For 12 years, I preferred silence on the matter, but not entirely – I regularly discussed this matter with those whom I knew have had the same experience in last 12 years at each seminar and at every opportunity and I've always came to the same conclusion – that what we have been through with our spiritual master was not spirituality but his lust and abuse of his power and authority. I've always told each of these women that the experience was extremely traumatic and even like incestious for me. The first friend I told about the sexual abuse of Swamiji, was his loyal disciple of Swamiji, was so shocked that  for some time neededpsichiatricassistence and medication as a result of this information, but nevertheless, even if he learned from multiple sources that what I told him was true (as many other girls have had sexual intercourse with our guru), my trusted friend remained a faithful follower of the Master. After the initial shock, he decided to do the same thing with the girls himself, which for me was an additional burden and difficult experience. Therefore I thought it was better to keep quiet about things and not tell other people, since I was afraid of the way they could react. 

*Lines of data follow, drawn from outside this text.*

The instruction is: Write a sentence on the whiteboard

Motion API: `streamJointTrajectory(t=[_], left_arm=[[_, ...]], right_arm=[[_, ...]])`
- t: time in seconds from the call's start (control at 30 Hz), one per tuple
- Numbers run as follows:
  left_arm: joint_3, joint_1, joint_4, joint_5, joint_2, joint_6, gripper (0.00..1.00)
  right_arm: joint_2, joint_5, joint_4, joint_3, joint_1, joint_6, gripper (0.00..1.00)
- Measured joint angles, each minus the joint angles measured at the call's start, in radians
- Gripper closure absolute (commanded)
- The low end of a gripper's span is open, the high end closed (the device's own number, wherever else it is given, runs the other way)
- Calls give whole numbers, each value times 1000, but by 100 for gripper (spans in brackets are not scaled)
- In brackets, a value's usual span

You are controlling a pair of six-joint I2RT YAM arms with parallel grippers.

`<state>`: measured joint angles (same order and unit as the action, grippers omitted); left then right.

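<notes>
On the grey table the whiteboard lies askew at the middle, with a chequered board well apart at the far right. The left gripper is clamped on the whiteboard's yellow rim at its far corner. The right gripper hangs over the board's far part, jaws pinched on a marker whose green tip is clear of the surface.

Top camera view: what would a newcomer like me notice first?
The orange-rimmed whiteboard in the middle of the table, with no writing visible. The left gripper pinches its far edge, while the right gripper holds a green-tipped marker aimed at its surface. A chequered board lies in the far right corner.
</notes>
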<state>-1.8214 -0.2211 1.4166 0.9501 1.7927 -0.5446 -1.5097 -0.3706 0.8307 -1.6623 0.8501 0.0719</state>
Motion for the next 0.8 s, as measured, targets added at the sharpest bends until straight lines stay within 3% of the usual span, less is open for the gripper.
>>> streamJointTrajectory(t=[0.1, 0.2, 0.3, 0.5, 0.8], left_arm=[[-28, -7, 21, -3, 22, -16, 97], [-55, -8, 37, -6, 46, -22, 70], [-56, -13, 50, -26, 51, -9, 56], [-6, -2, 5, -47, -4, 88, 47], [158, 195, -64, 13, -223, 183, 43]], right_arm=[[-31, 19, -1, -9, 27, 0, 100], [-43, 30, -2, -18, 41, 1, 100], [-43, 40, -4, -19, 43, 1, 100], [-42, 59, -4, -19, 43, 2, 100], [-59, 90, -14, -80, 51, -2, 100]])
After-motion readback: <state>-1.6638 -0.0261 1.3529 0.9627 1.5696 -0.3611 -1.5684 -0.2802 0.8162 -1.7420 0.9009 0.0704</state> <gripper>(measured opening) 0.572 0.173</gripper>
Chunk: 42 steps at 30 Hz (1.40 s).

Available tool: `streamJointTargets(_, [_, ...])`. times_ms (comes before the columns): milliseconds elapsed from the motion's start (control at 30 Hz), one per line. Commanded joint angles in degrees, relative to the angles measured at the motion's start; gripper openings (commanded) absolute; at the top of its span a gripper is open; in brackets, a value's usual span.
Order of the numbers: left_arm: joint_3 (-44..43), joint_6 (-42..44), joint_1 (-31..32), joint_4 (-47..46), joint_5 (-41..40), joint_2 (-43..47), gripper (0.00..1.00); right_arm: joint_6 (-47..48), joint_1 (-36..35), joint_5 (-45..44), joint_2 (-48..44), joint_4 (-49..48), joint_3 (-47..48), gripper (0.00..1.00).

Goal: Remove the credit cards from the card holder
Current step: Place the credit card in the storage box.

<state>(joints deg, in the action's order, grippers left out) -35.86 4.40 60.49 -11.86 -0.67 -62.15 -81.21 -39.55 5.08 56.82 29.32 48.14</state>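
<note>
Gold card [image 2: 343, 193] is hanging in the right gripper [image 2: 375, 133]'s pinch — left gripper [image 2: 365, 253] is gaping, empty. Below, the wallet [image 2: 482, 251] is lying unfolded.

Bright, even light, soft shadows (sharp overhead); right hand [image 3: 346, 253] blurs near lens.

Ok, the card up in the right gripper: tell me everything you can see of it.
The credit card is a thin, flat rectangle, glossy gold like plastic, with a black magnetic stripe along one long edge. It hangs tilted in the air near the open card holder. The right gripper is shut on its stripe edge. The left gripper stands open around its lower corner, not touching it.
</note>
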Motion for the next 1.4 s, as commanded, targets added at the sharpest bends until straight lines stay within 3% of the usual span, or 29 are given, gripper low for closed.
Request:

I talked with the women whom I knew were sleeping with Swamiji, but they all assured me that this was a great honor for them, or tantra. Because of these conversations I was even more confused and did not know if what I felt was real and right.

This thoughts undermined and tortured me constantly. I could not meditate in peace. During meditation, I became nervous and anxious as my suspicions and pictures from the events of abuse burst to the surface. At the same time fear always appeared
that such thinking would obstruct my spiritual growth.


My disbelief was putting me in despair and the feelings of guilt became unbearable.
Over the years I've talked about the abuse with some authorities in this association  (people whom I believed to be spiritually more mature and were in positions of authority); they knew of Swamiji’s sex games, but they decided to rather keep silent, on the grounds that it was Guru Lila – the master’s spiritual game, that frees you from ego and helps on the spiritual path. Because of their authority and by my personal uncertainty I persisted for so long in this organization, because I was convinced, despite my misgivings, that Swamiji was a real guru.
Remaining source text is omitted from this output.